From the first line of the data below through the line holding "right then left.", write out each line exactly as it stands.

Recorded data
□ □ □

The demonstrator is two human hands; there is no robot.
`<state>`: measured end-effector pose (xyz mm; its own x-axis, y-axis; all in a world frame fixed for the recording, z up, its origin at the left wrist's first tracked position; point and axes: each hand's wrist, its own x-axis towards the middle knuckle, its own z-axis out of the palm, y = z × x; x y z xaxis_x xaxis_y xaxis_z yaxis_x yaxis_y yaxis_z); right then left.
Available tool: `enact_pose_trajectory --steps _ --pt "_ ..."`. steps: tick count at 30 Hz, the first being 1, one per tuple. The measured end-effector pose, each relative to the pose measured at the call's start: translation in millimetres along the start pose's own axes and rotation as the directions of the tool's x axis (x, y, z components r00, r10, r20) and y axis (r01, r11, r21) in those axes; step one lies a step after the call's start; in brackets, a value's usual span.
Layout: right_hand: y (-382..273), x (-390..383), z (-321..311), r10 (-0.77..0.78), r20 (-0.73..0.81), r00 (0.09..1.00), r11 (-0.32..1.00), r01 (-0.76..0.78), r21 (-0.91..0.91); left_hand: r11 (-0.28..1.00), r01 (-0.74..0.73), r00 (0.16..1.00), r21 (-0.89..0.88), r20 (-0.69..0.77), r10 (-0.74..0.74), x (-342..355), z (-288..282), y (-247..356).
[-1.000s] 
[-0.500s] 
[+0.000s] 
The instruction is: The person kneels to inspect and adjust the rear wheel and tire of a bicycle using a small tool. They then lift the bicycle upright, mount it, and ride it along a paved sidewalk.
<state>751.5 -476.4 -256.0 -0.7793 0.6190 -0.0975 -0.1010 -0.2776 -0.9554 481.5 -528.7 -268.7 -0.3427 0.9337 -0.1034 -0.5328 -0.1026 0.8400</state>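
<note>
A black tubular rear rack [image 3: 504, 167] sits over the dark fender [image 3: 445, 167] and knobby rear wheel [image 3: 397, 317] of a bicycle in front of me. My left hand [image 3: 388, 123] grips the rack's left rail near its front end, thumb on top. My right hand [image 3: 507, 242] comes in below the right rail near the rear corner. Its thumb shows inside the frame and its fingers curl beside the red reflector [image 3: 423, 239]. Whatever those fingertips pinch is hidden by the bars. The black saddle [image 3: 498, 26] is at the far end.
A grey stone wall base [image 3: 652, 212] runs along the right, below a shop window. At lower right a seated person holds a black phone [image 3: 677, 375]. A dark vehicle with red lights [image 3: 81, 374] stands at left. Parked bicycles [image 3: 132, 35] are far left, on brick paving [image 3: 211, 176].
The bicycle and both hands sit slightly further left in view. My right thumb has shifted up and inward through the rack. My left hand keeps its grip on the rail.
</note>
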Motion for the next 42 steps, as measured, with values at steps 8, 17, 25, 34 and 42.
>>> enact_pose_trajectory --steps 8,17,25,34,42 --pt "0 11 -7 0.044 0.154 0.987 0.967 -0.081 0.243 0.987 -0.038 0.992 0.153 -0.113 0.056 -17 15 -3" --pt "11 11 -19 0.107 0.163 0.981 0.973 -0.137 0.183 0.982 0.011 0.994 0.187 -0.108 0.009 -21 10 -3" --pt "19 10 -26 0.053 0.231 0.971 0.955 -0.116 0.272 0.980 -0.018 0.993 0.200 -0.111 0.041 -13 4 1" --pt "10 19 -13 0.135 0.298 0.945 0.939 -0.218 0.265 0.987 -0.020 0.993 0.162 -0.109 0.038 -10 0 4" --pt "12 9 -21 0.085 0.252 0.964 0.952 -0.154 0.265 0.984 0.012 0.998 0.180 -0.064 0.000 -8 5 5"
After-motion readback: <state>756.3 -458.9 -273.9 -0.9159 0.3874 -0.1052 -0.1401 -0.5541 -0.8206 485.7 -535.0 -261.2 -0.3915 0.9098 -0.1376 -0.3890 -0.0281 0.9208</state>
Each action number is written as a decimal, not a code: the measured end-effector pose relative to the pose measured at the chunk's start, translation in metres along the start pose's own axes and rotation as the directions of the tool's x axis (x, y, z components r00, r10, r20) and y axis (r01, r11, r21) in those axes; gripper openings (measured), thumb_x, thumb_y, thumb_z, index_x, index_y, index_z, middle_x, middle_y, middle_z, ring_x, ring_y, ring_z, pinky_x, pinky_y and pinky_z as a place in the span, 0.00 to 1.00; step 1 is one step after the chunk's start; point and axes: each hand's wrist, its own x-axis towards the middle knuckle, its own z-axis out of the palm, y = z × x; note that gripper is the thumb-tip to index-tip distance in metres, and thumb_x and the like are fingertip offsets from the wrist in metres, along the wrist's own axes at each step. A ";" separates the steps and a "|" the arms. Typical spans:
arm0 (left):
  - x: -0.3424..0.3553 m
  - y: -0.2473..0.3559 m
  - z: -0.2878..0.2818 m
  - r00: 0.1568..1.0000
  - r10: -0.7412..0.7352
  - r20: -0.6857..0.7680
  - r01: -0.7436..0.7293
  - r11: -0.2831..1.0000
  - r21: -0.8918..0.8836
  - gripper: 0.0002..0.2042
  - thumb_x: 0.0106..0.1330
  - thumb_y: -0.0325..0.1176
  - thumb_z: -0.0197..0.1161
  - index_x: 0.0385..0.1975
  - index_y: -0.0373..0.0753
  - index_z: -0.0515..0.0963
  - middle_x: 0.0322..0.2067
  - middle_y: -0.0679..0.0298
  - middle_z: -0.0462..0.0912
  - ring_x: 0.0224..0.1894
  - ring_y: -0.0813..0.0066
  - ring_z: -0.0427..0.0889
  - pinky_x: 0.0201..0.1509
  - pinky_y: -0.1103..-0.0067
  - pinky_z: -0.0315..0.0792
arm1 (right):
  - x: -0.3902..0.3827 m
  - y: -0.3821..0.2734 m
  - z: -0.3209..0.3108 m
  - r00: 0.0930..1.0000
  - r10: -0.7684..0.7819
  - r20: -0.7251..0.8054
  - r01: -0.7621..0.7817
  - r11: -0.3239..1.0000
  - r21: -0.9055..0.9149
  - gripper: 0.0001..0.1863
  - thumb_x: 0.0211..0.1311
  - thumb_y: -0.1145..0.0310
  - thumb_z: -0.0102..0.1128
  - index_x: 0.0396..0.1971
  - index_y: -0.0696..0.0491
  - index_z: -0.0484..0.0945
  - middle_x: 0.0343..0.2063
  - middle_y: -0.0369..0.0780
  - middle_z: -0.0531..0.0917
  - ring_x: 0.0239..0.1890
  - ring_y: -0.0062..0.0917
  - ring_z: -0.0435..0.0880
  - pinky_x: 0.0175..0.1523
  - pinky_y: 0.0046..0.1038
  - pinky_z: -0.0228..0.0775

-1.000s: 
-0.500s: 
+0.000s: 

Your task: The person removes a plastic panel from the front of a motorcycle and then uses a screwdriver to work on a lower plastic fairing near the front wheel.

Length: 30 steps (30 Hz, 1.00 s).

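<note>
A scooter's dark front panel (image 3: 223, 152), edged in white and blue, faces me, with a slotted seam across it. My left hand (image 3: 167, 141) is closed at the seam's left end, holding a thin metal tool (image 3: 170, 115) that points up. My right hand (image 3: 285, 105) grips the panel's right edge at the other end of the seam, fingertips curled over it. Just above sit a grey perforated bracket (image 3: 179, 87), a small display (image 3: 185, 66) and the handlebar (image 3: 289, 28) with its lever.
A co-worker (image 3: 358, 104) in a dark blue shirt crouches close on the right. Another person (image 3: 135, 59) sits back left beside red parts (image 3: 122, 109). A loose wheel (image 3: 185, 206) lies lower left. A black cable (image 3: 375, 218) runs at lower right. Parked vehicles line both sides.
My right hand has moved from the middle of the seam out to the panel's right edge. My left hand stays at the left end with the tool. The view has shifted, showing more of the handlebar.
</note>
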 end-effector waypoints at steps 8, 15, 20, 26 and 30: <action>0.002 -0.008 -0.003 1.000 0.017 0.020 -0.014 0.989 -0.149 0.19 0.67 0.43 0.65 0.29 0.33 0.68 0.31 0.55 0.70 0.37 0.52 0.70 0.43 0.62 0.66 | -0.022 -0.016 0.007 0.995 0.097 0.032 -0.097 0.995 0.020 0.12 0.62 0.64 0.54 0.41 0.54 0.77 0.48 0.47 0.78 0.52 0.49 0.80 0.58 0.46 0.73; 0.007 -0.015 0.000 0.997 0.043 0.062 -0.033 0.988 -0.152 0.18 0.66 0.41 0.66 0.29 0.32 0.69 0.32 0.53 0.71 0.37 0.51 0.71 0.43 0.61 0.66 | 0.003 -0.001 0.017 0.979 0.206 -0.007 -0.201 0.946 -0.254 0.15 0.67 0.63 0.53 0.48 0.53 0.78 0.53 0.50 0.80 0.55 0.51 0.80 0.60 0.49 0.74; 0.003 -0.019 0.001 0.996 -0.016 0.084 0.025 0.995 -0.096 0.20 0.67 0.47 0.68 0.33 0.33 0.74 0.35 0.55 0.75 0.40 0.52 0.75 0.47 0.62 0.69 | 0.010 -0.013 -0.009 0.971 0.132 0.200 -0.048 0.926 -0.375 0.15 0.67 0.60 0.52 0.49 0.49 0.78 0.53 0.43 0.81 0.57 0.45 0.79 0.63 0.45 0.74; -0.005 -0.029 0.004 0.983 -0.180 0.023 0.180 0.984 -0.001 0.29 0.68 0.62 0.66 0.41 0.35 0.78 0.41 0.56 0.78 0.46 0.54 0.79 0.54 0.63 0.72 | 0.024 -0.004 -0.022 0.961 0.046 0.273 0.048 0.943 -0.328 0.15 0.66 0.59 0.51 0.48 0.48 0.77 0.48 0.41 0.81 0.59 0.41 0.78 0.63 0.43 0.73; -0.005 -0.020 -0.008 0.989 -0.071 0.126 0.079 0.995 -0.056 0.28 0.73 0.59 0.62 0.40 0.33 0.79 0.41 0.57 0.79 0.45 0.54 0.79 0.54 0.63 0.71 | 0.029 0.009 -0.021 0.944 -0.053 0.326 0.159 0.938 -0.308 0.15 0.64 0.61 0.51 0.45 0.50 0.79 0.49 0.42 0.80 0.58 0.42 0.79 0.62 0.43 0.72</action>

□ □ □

## Solution to this exercise
The demonstrator is two human hands; there is no robot.
`<state>`: measured end-effector pose (xyz mm; its own x-axis, y-axis; all in a world frame fixed for the recording, z up, its origin at the left wrist's first tracked position; point and axes: each hand's wrist, its own x-axis towards the middle knuckle, its own z-axis out of the palm, y = z × x; x y z xaxis_x xaxis_y xaxis_z yaxis_x yaxis_y yaxis_z); right then left.

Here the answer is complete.